Where does the word "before" appear in the data? Copy every line that holds it.

——

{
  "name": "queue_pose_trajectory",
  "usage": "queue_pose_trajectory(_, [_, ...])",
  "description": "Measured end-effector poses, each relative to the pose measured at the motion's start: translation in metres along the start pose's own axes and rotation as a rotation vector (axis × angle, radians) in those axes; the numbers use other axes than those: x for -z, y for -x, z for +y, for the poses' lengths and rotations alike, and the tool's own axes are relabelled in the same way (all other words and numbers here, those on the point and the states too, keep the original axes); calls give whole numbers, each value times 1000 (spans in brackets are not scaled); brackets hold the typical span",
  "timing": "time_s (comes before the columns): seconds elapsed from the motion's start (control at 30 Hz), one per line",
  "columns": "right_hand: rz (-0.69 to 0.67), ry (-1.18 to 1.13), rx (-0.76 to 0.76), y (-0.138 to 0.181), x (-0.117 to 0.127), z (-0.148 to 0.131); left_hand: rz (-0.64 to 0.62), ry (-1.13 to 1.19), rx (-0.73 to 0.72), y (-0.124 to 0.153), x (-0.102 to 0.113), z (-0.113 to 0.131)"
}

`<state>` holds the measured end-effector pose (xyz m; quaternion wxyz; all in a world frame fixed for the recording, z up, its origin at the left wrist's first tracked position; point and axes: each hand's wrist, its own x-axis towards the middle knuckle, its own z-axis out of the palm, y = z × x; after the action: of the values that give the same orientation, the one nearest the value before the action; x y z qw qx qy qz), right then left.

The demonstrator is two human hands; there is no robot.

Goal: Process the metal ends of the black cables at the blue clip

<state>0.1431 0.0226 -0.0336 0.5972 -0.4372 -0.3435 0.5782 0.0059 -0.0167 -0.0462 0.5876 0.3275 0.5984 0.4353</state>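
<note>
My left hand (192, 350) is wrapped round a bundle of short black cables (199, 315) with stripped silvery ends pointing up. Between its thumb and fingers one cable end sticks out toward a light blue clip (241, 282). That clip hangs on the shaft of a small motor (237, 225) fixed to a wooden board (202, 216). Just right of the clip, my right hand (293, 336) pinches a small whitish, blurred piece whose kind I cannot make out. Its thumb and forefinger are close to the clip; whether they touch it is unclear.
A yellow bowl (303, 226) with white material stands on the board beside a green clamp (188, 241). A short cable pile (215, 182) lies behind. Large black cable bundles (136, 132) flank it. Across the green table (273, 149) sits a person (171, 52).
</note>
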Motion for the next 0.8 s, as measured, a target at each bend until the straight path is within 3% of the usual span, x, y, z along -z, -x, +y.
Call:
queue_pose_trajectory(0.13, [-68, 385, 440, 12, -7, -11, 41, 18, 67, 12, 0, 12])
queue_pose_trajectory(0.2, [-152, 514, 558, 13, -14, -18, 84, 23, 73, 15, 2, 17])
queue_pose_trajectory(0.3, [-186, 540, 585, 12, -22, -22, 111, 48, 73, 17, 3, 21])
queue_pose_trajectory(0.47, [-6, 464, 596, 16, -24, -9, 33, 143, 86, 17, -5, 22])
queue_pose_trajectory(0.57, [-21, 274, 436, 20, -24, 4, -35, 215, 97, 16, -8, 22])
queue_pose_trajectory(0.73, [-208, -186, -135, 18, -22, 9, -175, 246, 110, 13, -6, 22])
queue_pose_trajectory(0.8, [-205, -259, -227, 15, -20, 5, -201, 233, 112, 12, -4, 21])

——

* [EXERCISE RESPONSE]:
  "timing": "time_s (comes before the columns): seconds elapsed from the motion's start (control at 30 Hz), one per line",
`<state>` holds the measured end-effector pose (xyz m; quaternion wxyz; all in a world frame fixed for the recording, z up, its origin at the left wrist's first tracked position; point and axes: each hand's wrist, its own x-axis towards the middle knuckle, its own z-axis out of the palm, y = z × x; after the action: of the values that give the same orientation, the one nearest the value before the action; x y z qw qx qy qz), right then left.

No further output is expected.